*Task goal*
Within the material below, filter for lines that hold the word "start".

*** Opening of Data provided ***

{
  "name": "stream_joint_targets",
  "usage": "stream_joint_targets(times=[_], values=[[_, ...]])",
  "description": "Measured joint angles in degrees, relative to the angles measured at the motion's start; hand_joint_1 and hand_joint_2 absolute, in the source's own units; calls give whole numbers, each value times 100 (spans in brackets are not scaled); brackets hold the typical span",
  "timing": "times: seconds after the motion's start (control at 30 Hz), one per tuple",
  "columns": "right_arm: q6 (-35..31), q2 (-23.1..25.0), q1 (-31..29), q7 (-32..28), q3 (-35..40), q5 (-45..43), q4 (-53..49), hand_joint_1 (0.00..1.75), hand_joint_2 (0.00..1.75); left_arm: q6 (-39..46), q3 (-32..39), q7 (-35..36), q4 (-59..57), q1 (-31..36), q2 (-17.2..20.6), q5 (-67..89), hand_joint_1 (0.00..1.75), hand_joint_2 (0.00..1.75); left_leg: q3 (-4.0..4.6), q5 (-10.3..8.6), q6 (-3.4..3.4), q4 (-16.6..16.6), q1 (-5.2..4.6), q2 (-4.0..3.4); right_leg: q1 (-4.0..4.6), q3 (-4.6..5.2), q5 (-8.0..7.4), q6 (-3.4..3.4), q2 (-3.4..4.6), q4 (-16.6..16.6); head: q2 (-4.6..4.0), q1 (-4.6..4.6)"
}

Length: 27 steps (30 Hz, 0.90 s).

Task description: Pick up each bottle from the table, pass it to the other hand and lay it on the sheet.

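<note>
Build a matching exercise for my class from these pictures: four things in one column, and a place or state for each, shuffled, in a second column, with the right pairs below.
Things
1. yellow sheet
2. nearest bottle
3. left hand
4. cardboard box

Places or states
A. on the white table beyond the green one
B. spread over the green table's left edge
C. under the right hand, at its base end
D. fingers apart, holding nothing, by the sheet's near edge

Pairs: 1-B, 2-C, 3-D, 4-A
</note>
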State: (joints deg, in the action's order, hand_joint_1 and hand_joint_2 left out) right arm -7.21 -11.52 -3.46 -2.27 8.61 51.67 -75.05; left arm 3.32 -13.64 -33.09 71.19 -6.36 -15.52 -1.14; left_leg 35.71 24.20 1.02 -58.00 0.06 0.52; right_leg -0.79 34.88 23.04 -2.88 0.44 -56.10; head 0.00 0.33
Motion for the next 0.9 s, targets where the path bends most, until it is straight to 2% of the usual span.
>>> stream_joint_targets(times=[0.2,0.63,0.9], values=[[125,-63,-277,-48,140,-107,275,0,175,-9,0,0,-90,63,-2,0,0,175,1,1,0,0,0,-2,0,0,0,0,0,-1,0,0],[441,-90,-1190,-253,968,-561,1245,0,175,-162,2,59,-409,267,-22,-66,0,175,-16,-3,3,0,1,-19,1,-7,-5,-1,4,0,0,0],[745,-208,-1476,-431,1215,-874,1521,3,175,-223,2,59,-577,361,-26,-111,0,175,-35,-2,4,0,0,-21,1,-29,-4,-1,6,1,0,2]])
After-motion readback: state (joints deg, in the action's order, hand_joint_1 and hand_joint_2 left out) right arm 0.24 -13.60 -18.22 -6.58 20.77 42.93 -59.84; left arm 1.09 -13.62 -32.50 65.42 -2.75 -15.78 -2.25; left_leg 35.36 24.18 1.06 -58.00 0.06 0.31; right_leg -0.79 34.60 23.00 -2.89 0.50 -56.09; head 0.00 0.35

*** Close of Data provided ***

*Task output*
  "description": "Measured joint angles in degrees, relative to the angles measured at the motion's start; hand_joint_1 and hand_joint_2 absolute, in the source's own units; calls give whole numbers, each value times 100 (spans in brackets are not scaled); brackets hold the typical span",
  "timing": "times: seconds after the motion's start (control at 30 Hz), one per tuple",

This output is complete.